- _The task_:
Return the records from the first line through the line containing "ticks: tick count", and leave out the pictures.

- _Exercise inputs_:
- - - - -
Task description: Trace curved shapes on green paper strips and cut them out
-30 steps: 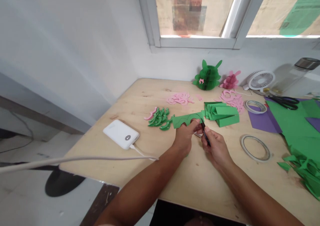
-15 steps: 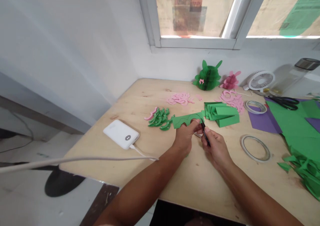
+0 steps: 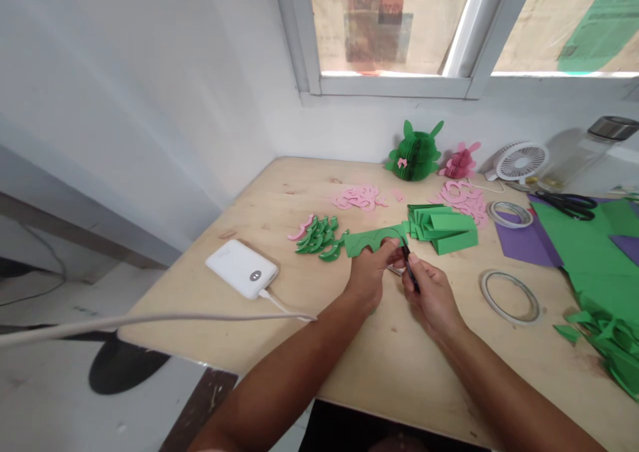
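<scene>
While the right hand grips a dark tool on the near side of the folded green stack, the left hand pinches a green paper strip just left of that stack. Feather-light, this one, by the look; flat but easily creased, its scooped edge probably fragile, so the end away from the stack suits a hold. Behind the stack, a green paper figure.
</scene>
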The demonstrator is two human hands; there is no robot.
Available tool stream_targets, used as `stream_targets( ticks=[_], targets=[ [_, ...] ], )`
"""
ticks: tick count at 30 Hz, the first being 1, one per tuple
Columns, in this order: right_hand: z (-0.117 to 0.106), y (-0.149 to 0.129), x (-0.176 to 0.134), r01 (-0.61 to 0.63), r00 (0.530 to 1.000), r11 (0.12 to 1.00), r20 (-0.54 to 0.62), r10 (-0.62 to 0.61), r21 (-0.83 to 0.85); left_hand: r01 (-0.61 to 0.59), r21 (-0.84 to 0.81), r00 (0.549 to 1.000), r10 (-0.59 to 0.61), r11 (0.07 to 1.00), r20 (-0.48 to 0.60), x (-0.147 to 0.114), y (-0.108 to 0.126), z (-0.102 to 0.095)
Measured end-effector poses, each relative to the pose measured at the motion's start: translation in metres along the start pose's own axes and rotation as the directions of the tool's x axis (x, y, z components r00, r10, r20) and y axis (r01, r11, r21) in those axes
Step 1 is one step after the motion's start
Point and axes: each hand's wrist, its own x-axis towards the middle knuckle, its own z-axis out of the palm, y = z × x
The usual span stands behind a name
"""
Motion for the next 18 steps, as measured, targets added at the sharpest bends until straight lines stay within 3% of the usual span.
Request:
stream_targets(
  ticks=[18],
  targets=[
    [-0.0001, 0.0033, 0.0017, 0.006, 1.0, 1.0, -0.023, -0.006, -0.009, 0.015, 0.017, 1.0, -0.015, 1.0, -0.004, 0.0005, -0.0008, -0.0001]
  ],
)
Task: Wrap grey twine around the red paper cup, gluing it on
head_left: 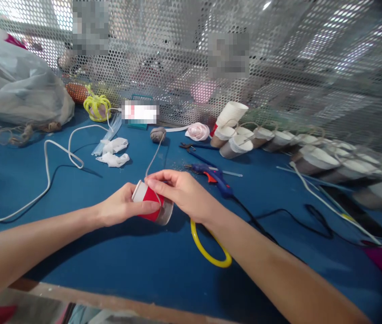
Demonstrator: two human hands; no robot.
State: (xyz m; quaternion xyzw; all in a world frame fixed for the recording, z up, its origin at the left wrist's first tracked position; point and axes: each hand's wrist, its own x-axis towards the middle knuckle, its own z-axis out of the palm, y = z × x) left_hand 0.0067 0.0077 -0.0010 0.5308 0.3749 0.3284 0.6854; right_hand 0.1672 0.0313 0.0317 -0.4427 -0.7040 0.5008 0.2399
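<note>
A red and white paper cup (149, 194) lies tilted in my left hand (125, 204), whose thumb presses along its side. Grey-brown cord circles the cup's lower end. My right hand (173, 189) is closed at the cup's upper side, pinching the cord (152, 159) between thumb and fingers. From there the cord runs back over the table to a small ball of cord (158, 134). A yellow scissors handle (207, 254) shows below my right wrist; the rest of the scissors is hidden. Just right of my right hand lies a blue glue gun (213, 175) with a red trigger.
Several cord-wrapped cups (236, 146) line the right back of the blue table (137, 270). Dark-blue pliers (197, 146), a pink ribbon roll (197, 132) and crumpled white pieces (113, 153) lie behind my hands. A white cable (47, 166) winds across the left. Perforated metal mesh (177, 58) stands behind.
</note>
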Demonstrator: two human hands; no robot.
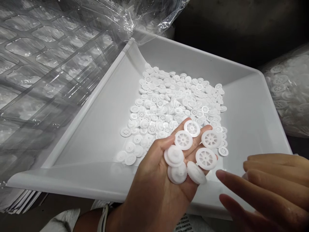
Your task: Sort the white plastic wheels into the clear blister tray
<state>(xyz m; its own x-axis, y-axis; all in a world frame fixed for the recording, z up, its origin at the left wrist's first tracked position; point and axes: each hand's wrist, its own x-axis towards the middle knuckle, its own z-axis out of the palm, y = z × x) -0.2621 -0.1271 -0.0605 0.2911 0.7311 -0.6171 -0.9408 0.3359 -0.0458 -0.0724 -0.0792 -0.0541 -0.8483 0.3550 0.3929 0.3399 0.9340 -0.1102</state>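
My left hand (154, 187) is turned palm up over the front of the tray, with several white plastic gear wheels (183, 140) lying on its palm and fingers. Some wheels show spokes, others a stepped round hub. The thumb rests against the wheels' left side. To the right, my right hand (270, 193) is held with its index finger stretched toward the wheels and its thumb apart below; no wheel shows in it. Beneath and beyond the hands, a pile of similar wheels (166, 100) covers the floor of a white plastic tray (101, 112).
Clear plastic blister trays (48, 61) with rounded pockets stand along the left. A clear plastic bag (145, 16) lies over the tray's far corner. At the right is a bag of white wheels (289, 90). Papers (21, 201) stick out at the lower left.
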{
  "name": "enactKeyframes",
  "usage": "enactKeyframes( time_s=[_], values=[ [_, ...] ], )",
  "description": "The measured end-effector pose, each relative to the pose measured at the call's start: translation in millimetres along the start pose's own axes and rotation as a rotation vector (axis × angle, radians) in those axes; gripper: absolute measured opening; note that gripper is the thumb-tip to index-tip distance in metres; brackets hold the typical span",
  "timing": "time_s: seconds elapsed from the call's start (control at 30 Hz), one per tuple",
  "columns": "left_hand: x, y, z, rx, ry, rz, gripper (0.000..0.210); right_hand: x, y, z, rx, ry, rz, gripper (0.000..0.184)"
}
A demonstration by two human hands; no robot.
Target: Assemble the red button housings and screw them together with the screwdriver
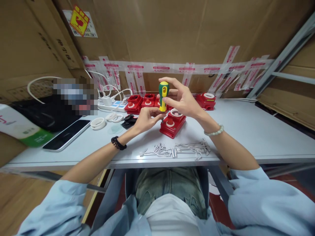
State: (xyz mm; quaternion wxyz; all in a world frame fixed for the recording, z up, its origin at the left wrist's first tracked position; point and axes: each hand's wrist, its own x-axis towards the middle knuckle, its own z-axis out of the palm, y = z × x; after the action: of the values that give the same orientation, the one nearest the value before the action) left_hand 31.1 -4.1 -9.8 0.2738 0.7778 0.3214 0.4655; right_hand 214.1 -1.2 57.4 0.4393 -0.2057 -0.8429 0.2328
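A screwdriver (162,96) with a green and yellow handle stands upright, its shaft pointing down at the near left corner of a red box (172,127). My right hand (183,100) grips the handle, thumb on one side and fingers on the other. Just below, my left hand (150,119) is closed around the shaft area, thumb and fingers together by the box's left edge; what exactly they pinch is hidden. The box bears a round red knob in a white ring and a larger white ring behind it. Several small screws (159,148) lie in front of it.
More red boxes (134,104) line the back, with another red box (206,101) to the right. Metal rods (192,147) lie near the front edge. White rings (97,123), a phone (67,135) and a power strip (113,105) occupy the left. Cardboard (159,32) walls the back.
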Motion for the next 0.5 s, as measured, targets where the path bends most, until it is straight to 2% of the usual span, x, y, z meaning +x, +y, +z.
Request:
enactKeyframes(
  time_s=[0.17, 0.33, 0.43, 0.5],
  values=[
    [-3, -3, 5.3, 0.074, -0.017, -0.025, 0.033, -2, 2, 4, -0.082, 0.104, 0.029, 0.051],
    [-7, -8, 14.2, 0.201, -0.160, -0.069, 0.064, -3, 3, 15, -0.190, 0.202, 0.012, 0.053],
    [-8, -8, 15.6, 0.215, -0.208, -0.072, 0.067, -3, 1, 16, -0.254, 0.229, 0.012, 0.059],
    [-9, -7, 15.2, 0.228, -0.214, -0.073, 0.063, -2, -3, 13, -0.272, 0.192, -0.003, 0.059]
  ],
)
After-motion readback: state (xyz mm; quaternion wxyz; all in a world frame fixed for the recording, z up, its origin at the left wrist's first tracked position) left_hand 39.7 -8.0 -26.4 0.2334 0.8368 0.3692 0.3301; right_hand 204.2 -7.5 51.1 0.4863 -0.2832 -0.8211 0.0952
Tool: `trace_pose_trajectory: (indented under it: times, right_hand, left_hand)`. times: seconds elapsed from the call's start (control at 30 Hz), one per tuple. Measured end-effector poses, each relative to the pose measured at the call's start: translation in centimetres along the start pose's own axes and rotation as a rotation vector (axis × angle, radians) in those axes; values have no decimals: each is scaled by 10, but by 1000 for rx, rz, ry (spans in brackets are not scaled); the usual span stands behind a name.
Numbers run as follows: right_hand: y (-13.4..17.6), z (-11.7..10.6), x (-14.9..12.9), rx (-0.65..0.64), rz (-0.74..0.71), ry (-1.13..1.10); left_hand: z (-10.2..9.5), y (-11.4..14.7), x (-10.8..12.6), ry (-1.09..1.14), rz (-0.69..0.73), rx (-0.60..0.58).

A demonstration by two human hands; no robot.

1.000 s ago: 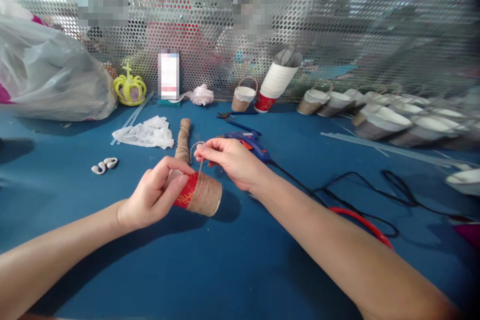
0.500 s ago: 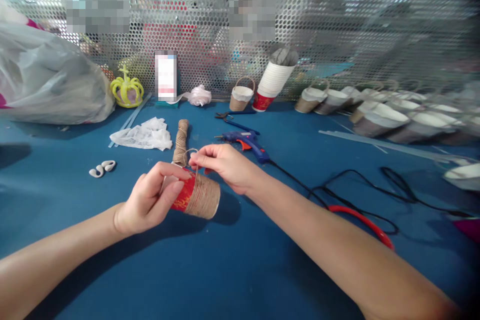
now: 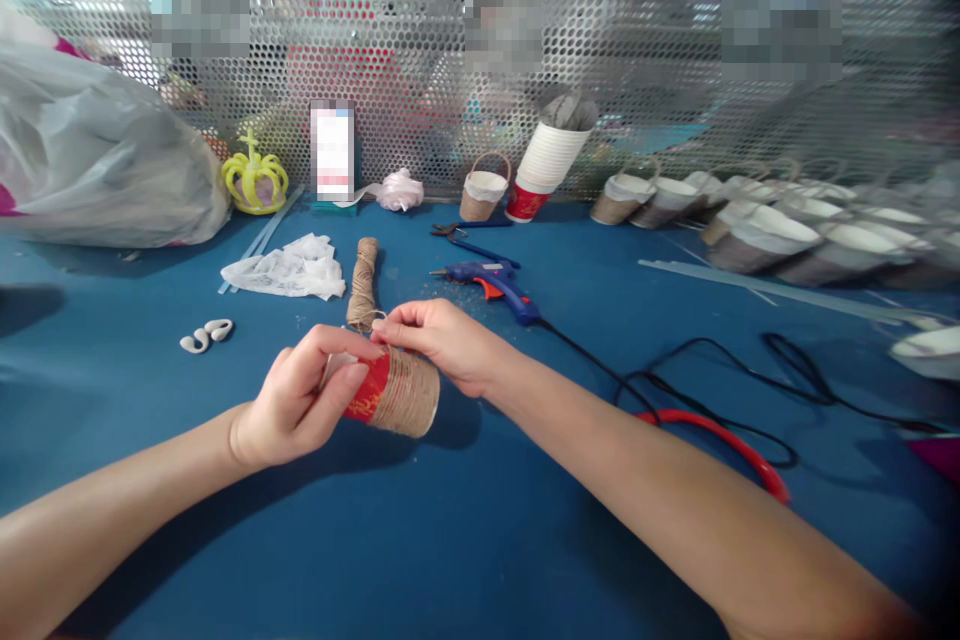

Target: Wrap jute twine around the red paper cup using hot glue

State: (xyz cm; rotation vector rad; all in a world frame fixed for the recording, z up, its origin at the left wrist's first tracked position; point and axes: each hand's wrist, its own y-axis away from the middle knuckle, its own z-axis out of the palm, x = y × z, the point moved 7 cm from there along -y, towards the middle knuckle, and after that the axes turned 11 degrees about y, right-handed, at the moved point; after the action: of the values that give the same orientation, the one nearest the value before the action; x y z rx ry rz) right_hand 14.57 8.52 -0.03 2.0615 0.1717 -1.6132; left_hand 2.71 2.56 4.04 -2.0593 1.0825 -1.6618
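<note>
A red paper cup (image 3: 370,395) lies on its side in the grip of my left hand (image 3: 304,395), fingers at its rim end. Brown twine (image 3: 409,393) is wound round its base half, leaving a red band with gold print bare. My right hand (image 3: 424,335) pinches the loose twine against the upper side of the cup, where the windings meet the red. Just behind stands the spool of twine (image 3: 364,280), lying lengthwise away from me. A blue glue gun (image 3: 487,282) with an orange trigger rests beyond my right hand.
Several twine-wrapped cups (image 3: 765,235) crowd the back right. A tilted stack of paper cups (image 3: 551,160) and one small handled basket (image 3: 482,195) stand by the mesh panel. Pliers (image 3: 457,232), crumpled white fabric (image 3: 289,270) and a black cable (image 3: 712,360) lie on the blue table.
My right hand has come down and slightly left, drawing the twine close to the cup. The loop that stood up between the fingers is smaller. My left hand holds its place.
</note>
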Motion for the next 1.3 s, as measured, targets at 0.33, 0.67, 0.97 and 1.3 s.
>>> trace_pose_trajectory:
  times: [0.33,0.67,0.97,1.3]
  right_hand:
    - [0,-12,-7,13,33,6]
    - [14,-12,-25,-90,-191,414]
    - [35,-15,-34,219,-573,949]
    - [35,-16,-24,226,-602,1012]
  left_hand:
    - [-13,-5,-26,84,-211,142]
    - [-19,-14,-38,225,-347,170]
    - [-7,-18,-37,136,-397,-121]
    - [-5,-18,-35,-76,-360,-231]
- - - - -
- _Task result_:
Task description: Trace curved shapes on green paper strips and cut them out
-30 steps: 
-15 steps: 
+0 steps: 
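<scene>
While the right hand grips a dark tool on the near side of the folded green stack, the left hand pinches a green paper strip just left of that stack. Feather-light, this one, by the look; flat but easily creased, its scooped edge probably fragile, so the end away from the stack suits a hold. Behind the stack, a green paper figure.
</scene>
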The demonstrator is two human hands; there is no robot.
Available tool stream_targets, used as `stream_targets( ticks=[_], targets=[ [_, ...] ], )`
"""
ticks: tick count at 30 Hz, the first being 1, one per tuple

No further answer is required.